In that instant, Dorian wished desperately that he wasn't half a table away, and that he could reach across and grab Klaus' hand and squeeze it tightly.

To that defense, and the unyielding finality, Heinz recognized that there was nothing further to be said. No protests of moral or secular illegalities would be heard. Klaus had decided- *decided* on the lifestyle he was living. Heinz had taught his son above all in making decisions, after weighing the choices and consequences, to decide without possibility of regret.

Klaus had decided, and wasn't regretful, and there was nothing in the world Heinz could do but cope.

"It's your choice, Heinz, of whether Dorian and I are at the Schloss next holiday, or in London," he told his father, moments before the waiter arrived.

There was an odd break as the waiter took orders, and Dorian bubbled over certain menu items because he was a little tired of being on-eggshells quiet around such an intense conversation.

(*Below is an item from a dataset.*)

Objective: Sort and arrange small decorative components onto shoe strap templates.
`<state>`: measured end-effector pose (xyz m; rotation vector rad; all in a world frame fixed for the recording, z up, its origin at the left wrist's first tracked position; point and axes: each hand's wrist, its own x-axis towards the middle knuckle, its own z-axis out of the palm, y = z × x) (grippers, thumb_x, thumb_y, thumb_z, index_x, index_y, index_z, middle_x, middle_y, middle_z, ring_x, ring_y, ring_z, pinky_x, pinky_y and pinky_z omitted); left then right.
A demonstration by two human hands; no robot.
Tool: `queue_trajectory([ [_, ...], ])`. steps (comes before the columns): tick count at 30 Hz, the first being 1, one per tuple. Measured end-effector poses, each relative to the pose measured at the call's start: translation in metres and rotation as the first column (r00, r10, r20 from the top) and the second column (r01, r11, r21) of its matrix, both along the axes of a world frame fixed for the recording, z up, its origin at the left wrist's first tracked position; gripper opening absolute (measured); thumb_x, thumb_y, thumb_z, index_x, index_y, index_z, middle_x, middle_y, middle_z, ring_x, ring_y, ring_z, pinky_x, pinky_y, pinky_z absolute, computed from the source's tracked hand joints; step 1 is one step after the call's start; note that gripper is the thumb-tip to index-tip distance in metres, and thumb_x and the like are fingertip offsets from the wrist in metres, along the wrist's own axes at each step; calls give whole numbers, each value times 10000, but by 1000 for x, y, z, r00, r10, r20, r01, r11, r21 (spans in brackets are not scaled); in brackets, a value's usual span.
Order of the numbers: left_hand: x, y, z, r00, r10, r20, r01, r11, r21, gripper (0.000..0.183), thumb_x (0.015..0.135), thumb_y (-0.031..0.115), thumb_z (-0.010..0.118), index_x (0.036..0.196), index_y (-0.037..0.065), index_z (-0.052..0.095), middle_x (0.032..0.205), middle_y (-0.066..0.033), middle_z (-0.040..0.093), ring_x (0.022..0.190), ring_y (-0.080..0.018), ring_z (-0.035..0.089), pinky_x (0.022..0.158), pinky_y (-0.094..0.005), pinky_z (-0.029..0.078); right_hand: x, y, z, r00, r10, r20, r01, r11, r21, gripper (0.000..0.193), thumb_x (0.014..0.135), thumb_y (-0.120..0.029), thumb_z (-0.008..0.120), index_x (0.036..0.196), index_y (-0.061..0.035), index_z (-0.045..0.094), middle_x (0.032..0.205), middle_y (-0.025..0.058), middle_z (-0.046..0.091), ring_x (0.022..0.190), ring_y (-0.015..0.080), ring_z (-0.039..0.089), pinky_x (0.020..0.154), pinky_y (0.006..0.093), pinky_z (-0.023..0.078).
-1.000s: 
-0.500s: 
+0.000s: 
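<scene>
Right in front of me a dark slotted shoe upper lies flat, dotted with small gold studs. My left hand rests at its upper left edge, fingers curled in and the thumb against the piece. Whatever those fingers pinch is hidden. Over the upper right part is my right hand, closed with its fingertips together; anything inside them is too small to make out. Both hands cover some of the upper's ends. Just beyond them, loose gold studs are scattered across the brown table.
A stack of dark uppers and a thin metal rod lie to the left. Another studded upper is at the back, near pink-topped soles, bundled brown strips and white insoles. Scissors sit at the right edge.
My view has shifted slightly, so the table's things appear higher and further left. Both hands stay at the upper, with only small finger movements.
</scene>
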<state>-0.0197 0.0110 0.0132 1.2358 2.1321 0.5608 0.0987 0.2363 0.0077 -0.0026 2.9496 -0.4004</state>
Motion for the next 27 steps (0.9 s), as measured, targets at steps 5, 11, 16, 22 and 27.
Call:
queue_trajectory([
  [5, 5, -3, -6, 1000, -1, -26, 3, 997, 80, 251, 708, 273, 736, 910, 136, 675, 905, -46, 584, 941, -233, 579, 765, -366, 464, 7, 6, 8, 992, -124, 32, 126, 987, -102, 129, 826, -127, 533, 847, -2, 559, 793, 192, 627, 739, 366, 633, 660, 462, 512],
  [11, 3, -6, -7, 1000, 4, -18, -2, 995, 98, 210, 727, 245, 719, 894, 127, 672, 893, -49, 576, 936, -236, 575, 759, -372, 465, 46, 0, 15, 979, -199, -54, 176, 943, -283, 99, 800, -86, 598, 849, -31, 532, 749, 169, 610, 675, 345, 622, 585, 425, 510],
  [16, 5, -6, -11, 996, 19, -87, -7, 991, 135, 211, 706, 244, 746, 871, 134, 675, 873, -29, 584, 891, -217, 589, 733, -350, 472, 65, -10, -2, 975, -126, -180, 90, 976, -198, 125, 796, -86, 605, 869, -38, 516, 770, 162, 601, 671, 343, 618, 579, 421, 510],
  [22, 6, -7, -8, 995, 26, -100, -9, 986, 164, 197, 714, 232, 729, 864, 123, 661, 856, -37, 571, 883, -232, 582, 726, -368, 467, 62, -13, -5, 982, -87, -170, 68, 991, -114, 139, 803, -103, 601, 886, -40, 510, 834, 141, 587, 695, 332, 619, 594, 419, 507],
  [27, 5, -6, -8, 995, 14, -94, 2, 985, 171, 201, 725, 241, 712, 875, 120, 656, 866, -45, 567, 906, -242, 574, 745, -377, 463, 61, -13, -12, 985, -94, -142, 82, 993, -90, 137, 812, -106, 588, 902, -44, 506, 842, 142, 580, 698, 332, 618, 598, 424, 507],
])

Heinz fretted, and scowled when he had a problem wrapping his tongue around the French of the menu, and that scowl deepened when Dorian politely extricated him from the mire of pronunciation. And when the waiter had left, and Klaus was again looking at him, and the blonde Earl a little too, though he was trying not to be obvious about it, he discovered he still had no answer for them. But he was expected to say something...

"Next Christmas... is a very long time away. Many things could change between now and then. I-" /Want to hold off on my decision,/ he wanted to say. But that was the coward's way out, and Heinz Eberbach was no coward. "You should be at the gathering, Klaus. It is your duty."

"Then I will be there," Klaus murmured, "unless something interferes from work." Or, Dorian ran a mission askew by himself, which still counted as work interference. "Now, can we talk about something else now that this has been run into the ground?"

Heinz's weary nod said quite plainly that he would not be drug into any more conversations, but that he was glad enough to see the current one dissipate.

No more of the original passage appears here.